§ **Data supplied**
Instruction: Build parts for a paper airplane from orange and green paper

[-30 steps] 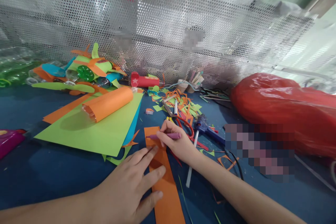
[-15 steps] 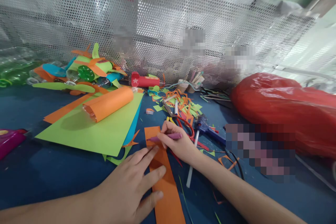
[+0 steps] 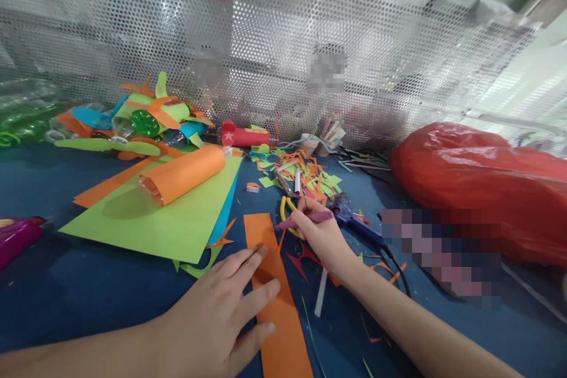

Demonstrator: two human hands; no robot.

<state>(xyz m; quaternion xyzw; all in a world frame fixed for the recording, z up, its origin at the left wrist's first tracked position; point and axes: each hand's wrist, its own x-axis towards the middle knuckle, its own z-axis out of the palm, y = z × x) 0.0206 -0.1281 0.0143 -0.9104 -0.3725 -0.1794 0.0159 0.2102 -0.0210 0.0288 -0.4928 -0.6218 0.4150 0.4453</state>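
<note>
My left hand (image 3: 225, 307) lies with its fingers spread on a long orange paper strip (image 3: 283, 319), which rests on the blue table. Pinched in my right hand (image 3: 319, 236) is a purple marker (image 3: 310, 218), its tip just past the strip's right edge and apart from the paper. Behind my right fingers lie scissors with yellow handles (image 3: 284, 207), partly hidden. A blue glue gun (image 3: 358, 224) sits right beyond my right hand, and a white glue stick (image 3: 321, 295) lies below my wrist.
An orange paper-wrapped bottle (image 3: 186, 174) lies on green paper (image 3: 150, 230) at the left. Paper-and-bottle models (image 3: 155, 112) stand behind it. Paper scraps (image 3: 305, 171) heap at centre back. A red plastic bag (image 3: 478, 189) fills the right; a perforated metal screen (image 3: 266, 29) rises behind.
My right hand has moved right with the purple marker, taking its tip off the orange strip. The left hand and the strip have stayed in place.
</note>
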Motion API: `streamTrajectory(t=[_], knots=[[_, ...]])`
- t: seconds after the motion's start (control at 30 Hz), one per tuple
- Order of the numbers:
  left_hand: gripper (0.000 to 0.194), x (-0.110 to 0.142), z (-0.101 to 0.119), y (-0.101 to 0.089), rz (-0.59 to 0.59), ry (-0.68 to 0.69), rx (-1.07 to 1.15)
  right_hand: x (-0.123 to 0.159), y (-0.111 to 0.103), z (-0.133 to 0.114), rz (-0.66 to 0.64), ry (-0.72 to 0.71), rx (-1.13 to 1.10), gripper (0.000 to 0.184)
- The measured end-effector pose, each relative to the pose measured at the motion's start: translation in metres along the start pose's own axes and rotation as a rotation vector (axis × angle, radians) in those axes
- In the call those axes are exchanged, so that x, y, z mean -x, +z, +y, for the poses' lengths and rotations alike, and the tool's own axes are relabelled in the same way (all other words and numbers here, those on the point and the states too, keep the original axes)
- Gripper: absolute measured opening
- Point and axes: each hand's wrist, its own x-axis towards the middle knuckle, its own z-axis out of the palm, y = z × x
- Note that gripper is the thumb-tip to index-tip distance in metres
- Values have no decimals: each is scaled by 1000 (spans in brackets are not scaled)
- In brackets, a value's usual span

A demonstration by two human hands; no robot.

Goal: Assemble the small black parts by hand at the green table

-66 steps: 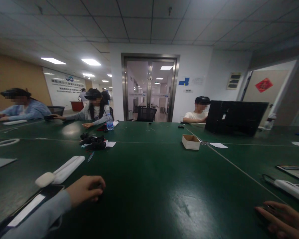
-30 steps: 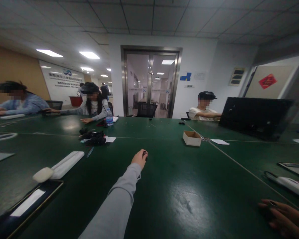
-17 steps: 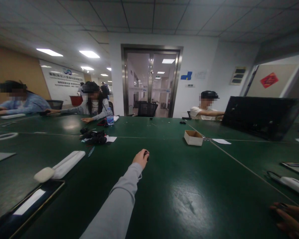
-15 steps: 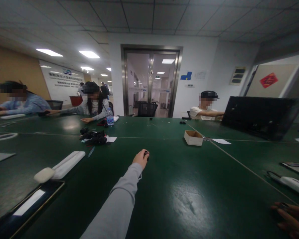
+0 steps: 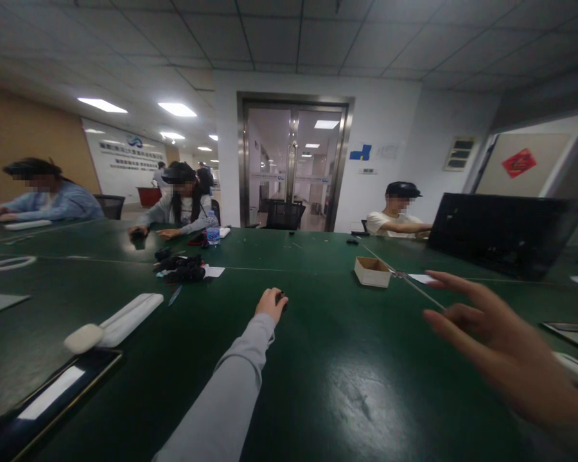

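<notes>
My left hand point(image 5: 270, 305) reaches out in a grey sleeve and rests on the green table point(image 5: 318, 359). Its fingers curl round a small dark object point(image 5: 282, 298), mostly covered, so its kind is unclear. On the right, my right hand point(image 5: 491, 333) is raised above the table, slightly blurred, thumb and fingers apart with nothing between them. Beyond its fingertips lie a white paper point(image 5: 419, 278) and an open cardboard box point(image 5: 372, 272).
At left lie a phone point(image 5: 52, 401), a white earbud case point(image 5: 83, 338) and a long white case point(image 5: 132, 319). Farther back are a black bundle point(image 5: 185, 266) and a water bottle point(image 5: 212, 229). A black monitor point(image 5: 501, 234) stands right. Several people sit around the table.
My right hand has risen from the lower right corner and moved inward, its fingers spreading; the dark object formerly in it no longer shows. My left hand stays nearly still.
</notes>
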Motion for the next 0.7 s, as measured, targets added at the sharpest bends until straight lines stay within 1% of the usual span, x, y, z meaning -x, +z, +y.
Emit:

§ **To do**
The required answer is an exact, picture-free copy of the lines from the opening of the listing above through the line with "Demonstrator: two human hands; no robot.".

§ **Output for this task**
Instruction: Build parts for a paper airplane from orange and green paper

[-30 steps] 
[-15 steps] 
[+0 steps] 

Demonstrator: two human hands; no robot.

The required output is complete.